|
Author Year
Country
Score
Research Design
Total Sample Size
|
Methods
|
Outcome
|
|
Attal et al. 2002;
France
PEDro=10
RCT
N=15
|
Population: SCI: Mean age = 54.9 yrs; Gender: males = 6, females = 9; Mean duration of pain = 5 yrs.
Treatment: Initially, patients received IV morphine titrated up to the maximal tolerated dosage using successive bolus injections of 2 mg morphine every 10 minutes. Double blind phase began 3 weeks after titration phase. IV morphine or saline was administered.
Outcome Measures: Spontaneous pain, Tactile Allodynia, Psychophysical Measurements, Mechanical detection and pain thresholds, Thermal Detection and pain.
|
- Spontaneous pain scores decreased immediately after the end of the infusion of morphine and placebo for up to 120 minutes in both groups.
- The effects of the morphine did not differ significantly from those who were given the placebo post injection.
- Those who reported pain relief from the treatment was higher (3x) after the morphine than after the placebo was given from 15 to 60 minutes post injection.
- Burning pain was weakened by the morphine in 7 pts and by placebo in 4 pts.

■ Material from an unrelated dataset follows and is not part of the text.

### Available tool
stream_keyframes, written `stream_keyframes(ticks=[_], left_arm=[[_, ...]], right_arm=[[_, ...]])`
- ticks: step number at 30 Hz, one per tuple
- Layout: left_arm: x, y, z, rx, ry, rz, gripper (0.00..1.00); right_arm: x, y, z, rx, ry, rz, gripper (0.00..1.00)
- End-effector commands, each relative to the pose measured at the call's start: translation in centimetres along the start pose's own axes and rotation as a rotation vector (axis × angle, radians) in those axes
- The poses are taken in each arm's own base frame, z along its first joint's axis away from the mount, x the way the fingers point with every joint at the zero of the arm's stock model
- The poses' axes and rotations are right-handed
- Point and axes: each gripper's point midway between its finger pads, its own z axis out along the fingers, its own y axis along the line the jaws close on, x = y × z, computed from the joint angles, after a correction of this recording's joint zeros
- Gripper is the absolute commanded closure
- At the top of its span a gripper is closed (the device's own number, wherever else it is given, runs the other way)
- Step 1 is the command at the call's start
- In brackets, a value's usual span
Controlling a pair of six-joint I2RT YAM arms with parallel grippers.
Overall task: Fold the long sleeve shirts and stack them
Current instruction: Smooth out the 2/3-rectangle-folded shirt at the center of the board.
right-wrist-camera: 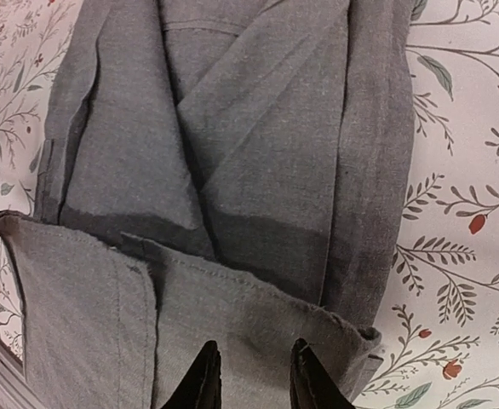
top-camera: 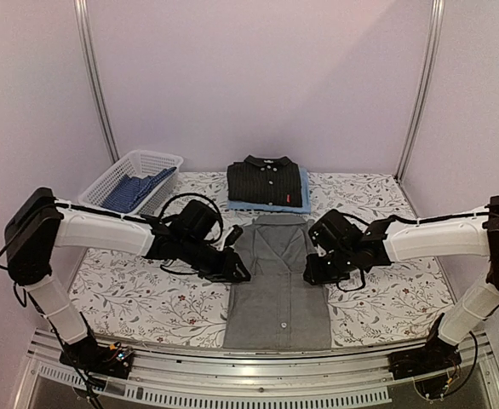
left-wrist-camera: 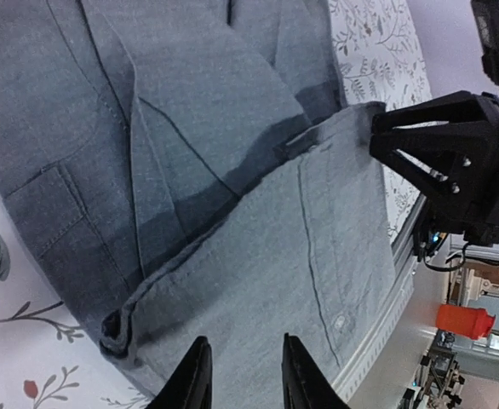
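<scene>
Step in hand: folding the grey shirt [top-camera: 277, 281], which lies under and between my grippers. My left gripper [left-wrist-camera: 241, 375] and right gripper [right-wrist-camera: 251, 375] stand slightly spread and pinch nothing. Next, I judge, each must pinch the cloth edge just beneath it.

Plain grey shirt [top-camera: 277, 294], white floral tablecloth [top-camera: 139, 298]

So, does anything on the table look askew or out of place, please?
Slightly: the black shirt sits offset on the light blue shirt, whose edge shows only along the right and near sides.
</scene>
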Motion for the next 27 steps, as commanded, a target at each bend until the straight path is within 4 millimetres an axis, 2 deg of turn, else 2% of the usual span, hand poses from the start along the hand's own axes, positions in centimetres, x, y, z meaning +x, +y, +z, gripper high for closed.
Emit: stream_keyframes(ticks=[1, 3, 6, 9, 13, 15, 20, 23, 27], left_arm=[[0.5, 2.0, 3.1, -0.031, 0.028, -0.007, 0.72], [0.8, 3.6, 4.0, -0.074, 0.042, -0.043, 0.72], [1.3, 5.3, 4.6, -0.124, 0.054, -0.079, 0.72], [1.1, 4.9, 4.2, -0.126, 0.044, -0.068, 0.72], [0.8, 4.1, 2.5, -0.144, 0.028, -0.038, 0.69], [1.2, 3.9, 1.4, -0.152, 0.029, -0.027, 0.67], [3.8, 3.2, -1.5, -0.158, 0.051, -0.015, 0.63], [6.6, 2.3, -2.3, -0.131, 0.095, -0.016, 0.62], [10.7, 1.6, -3.1, -0.12, 0.171, -0.021, 0.62]], right_arm=[[0.2, -1.1, 2.1, 0.015, 0.019, 0.051, 0.73], [1.1, -1.7, 3.1, 0.035, 0.054, 0.065, 0.72], [1.9, -2.0, 3.4, 0.039, 0.081, 0.084, 0.71], [1.8, -2.3, 2.4, 0.045, 0.069, 0.087, 0.68], [1.7, -2.0, -0.2, 0.027, 0.052, 0.058, 0.59], [2.6, -1.4, -1.1, 0.015, 0.064, 0.027, 0.55], [7.3, -0.2, -2.5, -0.023, 0.151, -0.009, 0.54], [10.7, 0.7, -3.3, -0.056, 0.222, -0.015, 0.56], [14.0, 1.2, -4.7, -0.073, 0.278, 0.004, 0.59]])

- When looking at the effects of morphine on mechanical allodynia it could be seen that the morphine produced a reduction in intensity. The saline treatment did not have an effect.

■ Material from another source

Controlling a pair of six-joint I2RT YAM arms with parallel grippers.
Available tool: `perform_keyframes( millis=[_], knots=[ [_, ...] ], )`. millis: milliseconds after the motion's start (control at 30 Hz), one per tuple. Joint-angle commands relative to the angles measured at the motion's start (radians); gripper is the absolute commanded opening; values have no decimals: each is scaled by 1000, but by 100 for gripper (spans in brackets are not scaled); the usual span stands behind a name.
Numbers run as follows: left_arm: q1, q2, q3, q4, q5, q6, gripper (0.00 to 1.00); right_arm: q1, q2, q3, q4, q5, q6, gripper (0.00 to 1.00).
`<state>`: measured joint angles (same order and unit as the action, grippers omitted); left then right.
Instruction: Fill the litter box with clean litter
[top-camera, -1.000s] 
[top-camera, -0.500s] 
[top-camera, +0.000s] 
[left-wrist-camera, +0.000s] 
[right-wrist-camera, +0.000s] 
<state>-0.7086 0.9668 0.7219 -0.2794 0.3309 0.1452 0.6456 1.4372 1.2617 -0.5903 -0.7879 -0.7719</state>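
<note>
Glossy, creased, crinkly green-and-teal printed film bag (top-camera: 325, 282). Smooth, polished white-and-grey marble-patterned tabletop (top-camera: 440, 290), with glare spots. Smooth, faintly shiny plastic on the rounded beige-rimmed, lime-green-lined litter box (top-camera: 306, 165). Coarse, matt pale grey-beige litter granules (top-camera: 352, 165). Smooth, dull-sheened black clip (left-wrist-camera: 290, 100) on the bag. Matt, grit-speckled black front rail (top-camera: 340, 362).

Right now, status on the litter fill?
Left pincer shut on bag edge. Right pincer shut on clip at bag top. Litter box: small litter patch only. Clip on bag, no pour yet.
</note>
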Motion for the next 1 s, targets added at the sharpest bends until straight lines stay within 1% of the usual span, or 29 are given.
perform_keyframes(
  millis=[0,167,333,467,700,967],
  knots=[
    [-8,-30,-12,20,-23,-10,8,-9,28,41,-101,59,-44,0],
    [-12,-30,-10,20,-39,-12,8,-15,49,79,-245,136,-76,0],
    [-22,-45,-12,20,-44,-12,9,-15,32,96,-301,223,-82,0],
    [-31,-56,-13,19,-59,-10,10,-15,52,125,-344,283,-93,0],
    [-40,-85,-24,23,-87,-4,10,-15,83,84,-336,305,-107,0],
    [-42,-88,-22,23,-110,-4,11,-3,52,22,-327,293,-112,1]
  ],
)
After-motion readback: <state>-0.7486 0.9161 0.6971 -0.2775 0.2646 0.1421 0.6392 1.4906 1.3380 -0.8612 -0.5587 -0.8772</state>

- The morphine significantly reduced (p<0.01) dynamic mechanical allodynia but not other pains.
|
|
Norrbrink & Lundeberg 2009
Sweden
PEDro=8
RCT
N=35
|
Population: Mean age=51.3yrs; Gender: males=28, females=7; Level of injury: tetraplegia=16, paraplegia=19; Type of pain=neuropathic.

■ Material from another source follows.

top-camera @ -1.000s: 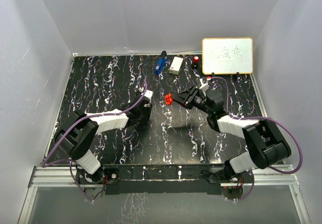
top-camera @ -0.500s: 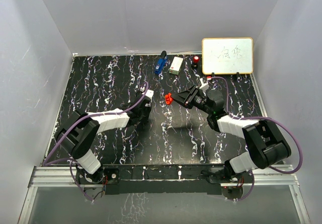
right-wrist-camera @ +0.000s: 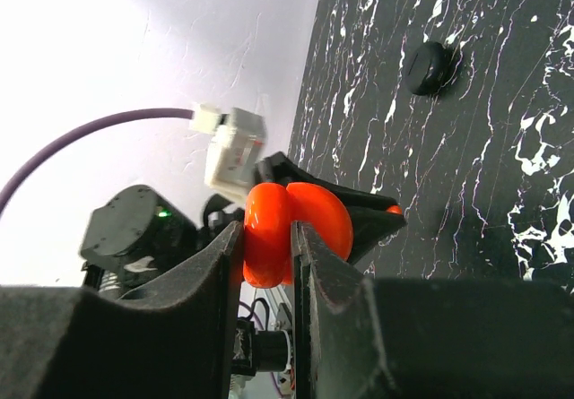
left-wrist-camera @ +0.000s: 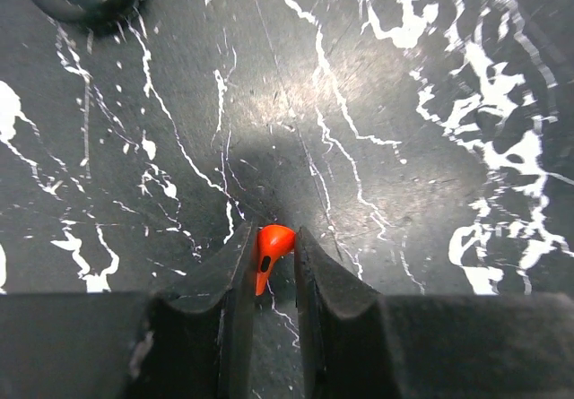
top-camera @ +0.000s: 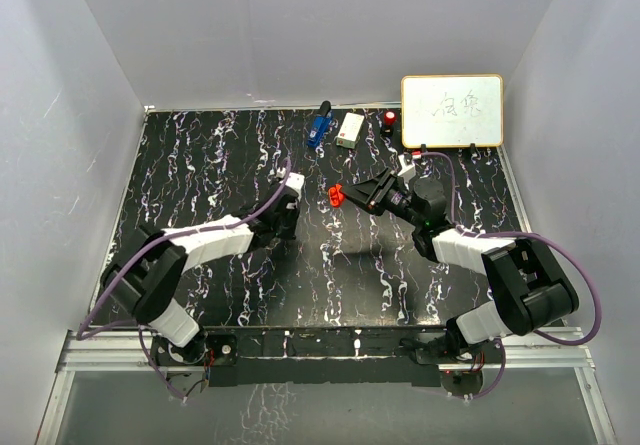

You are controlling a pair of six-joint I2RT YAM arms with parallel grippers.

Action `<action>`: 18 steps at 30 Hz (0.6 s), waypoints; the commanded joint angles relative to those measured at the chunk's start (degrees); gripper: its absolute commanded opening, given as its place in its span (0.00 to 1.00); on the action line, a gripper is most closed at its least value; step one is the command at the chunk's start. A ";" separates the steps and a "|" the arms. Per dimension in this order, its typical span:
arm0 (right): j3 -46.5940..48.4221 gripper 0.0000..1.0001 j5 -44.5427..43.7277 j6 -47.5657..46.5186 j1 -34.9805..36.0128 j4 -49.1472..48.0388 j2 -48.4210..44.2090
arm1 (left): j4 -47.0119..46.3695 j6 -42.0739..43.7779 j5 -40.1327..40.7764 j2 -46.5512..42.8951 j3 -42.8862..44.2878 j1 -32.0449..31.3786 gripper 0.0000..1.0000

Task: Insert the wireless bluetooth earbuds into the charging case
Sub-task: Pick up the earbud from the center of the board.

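We hold one red-and-black earbud (left-wrist-camera: 276,238), pinched narrow in the left gripper (left-wrist-camera: 272,248), stem pointing wristward; red charging case (right-wrist-camera: 309,220), clamped in the right gripper (right-wrist-camera: 267,230), sits near to its right.

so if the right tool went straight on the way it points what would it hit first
Most likely the left tool, shut on the red earbud, which sits just beyond the red charging case clamped in the right tool. Depth is hard to judge, so it could pass above.
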State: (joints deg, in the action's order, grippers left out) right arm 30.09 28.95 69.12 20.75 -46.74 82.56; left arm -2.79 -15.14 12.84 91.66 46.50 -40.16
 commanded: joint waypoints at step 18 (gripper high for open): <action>-2.13 0.04 7.17 11.19 -1.29 -19.06 9.00 | -38.08 -6.74 -14.14 -25.09 -12.00 0.00 0.00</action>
State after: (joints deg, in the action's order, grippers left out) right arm 28.27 33.41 76.12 19.75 -55.88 89.82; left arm -27.75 -19.62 4.67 67.05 37.89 -40.25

Treatment: Patients were randomized in a 2:1 ratio (tramadol/placebo) and treatment was administered for 4 weeks. Both patients and staff were blind to the treatments. Each patient was given 50mg tramadol or placebo 3 times daily. The daily dose was increased by 1 tablet every 5 days to a max dose of 8 tablets.
Outcome Measures: Patient Global Impression of Change; Multidimensional Pain Inventory
|
- Significant differences were seen in between group pain ratings (p<0.05).
- Patient Global Impression of Change rating was significantly higher in the tramadol group than the control group.
- Significant improvements were seen in ratings of anxiety, global life satisfaction and sleep quality (p<0.05).
- No significant changes were seen in pain pleasantness, depression, or on the MPI scales pain interference, perceived life control, affective distress or social support.
|
|
Eide et al. 1995
Norway
PEDro=7
RCT
N=9
|
Population: Age = 25-72 yrs; Gender: males = 8, females = 1; Level of injury: cervical, thoracic; Severity of injury: AIS: A-D; Onset of pain: <6 mths post injury, Length of pain: 14-94 mths.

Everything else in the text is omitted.